Wardrobe is not my strong suit (no pun intended. Okay, maybe intended a little). And it can be awkward discussing what I’d like the actors to wear… or not wear…and what I’d like to see…and not see…in seduction and love scenes. It’s not so hard this time, since we aren’t going to actually see anybody making love, but it’s still a delicate topic, even when the nudity is more implied than seen. So tonight I talked about different kinds of briefs with Eric and the choices in bras, nighties, and the like with Sebrina. It was fine…and they immediately understood what I was going for.

It was more awkward for me when I exec-produced FAST TRACK, a TV movie/pilot I also wrote, and that we shot in Berlin a couple of years ago. In that film, we had two sex scenes…and a key dramatic moment centered on a guy catching his lover as she’s having an orgasm with another man. Discussing what we would see, what we wouldn’t see, and how the seduction and those scenes would be staged, was something new for me. And, to be honest, I worried about how I’d be able to discuss it with the actors.
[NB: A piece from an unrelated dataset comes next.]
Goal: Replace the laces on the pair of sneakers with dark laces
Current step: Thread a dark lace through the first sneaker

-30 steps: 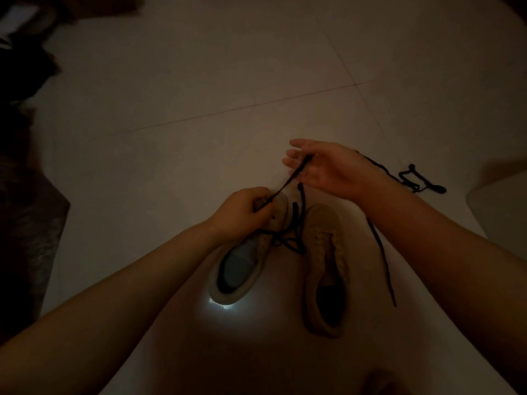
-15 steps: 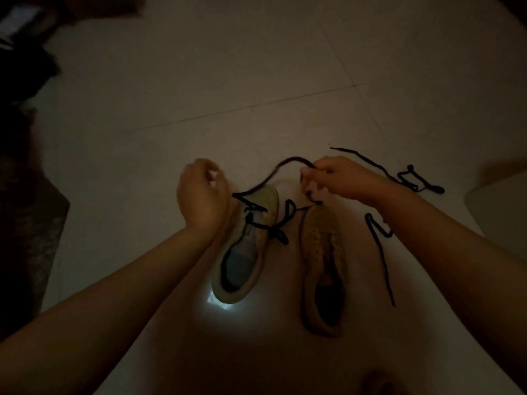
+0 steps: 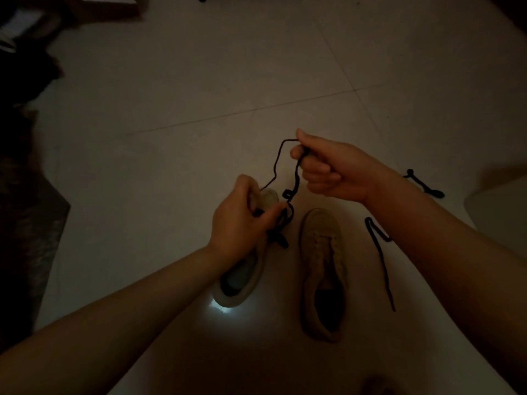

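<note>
Dim tiled floor [image 3: 199,95]. Left hand [image 3: 242,220] is pinching the lace [image 3: 275,169] at the shoe [image 3: 245,269]; right hand [image 3: 330,169], fingers curled around it, should be pulling slack gently, evenly.

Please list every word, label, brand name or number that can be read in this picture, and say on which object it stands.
None can be read.
Left sneaker, right sneaker: no brand or size mark shows in this dim light.
Dark lace held by the left hand and right hand: no print.
Papers at the top left: too dark and blurred to read.
</note>
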`<state>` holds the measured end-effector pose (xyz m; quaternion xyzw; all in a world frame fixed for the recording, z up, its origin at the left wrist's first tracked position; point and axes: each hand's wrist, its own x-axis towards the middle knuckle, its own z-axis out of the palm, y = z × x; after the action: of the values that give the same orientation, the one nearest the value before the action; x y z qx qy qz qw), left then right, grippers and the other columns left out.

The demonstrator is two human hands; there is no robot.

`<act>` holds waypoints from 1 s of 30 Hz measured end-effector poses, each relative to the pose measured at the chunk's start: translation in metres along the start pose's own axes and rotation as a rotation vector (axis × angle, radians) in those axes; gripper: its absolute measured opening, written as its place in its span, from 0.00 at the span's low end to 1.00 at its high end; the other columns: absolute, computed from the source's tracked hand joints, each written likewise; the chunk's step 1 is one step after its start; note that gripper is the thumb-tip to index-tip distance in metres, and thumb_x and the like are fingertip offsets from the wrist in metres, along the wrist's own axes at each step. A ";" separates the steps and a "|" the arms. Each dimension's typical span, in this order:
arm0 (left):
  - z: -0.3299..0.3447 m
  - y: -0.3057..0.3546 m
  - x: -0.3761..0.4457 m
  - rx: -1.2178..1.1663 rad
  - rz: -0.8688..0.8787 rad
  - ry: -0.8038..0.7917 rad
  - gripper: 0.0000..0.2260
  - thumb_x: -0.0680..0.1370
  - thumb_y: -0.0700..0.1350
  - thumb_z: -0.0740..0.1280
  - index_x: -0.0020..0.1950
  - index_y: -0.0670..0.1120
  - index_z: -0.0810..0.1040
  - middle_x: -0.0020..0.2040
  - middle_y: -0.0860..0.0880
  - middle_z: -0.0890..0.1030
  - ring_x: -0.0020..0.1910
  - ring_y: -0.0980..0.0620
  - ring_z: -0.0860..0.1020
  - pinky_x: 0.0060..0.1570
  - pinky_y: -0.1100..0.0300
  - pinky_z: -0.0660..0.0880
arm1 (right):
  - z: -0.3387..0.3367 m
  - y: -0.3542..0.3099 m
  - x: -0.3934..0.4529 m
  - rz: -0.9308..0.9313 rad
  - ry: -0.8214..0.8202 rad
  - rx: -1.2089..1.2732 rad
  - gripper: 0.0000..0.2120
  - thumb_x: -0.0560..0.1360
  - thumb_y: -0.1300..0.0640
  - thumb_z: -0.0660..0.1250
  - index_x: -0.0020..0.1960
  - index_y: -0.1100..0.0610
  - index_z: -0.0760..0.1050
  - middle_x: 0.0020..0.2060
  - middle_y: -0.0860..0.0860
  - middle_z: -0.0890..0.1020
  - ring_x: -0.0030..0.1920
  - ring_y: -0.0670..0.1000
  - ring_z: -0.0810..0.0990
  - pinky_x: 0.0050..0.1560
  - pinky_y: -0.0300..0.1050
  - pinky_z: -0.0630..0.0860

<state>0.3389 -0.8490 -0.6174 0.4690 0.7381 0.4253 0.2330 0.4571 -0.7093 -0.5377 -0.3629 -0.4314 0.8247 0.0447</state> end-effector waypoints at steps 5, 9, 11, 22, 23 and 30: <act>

But I knew exactly what I wanted, and what I needed, in order for the scenes to work dramatically and visually.  And I figured that all I really had to do was convey that vision to the actors, and then the actual details (what to wear or not to wear, what to touch or not to touch, etc.) wouldn’t be so hard to discuss, because they would understood what I was going for, too. And that’s how it went. They trusted me… and I trusted them…and it turned out very well.

I can already tell that the same is going to be true for REMAINDERED.  


Remaindered Cast

We've cast my short film REMAINDERED, which I wrote and will be directing in Owensboro, Kentucky in early September, thanks to Zev Buffman, Roxi Witt and all the other terrific folks at the RiverPark Performing Arts Center

Eric Altheide is Kevin Dangler, a once-bestselling author trying to get back to the top… 

Resized Bill Spangler shot 3
Sebrina Siegel is Megan, his adoring fan (perhaps too adoring)

Todd Reynolds
And Todd Reynolds is Detective Bud Flanek, Owensboro's answer to Columbo (as he also was in my buddy David Breckman's film MURDER IN KENTUCKY). Robert Denton and Lisa Baldwin play supporting roles. I can't wait to start working with these terrific actors, who were found thanks to the tireless efforts of our casting director Lori Rosas and our producer Rodney Newton.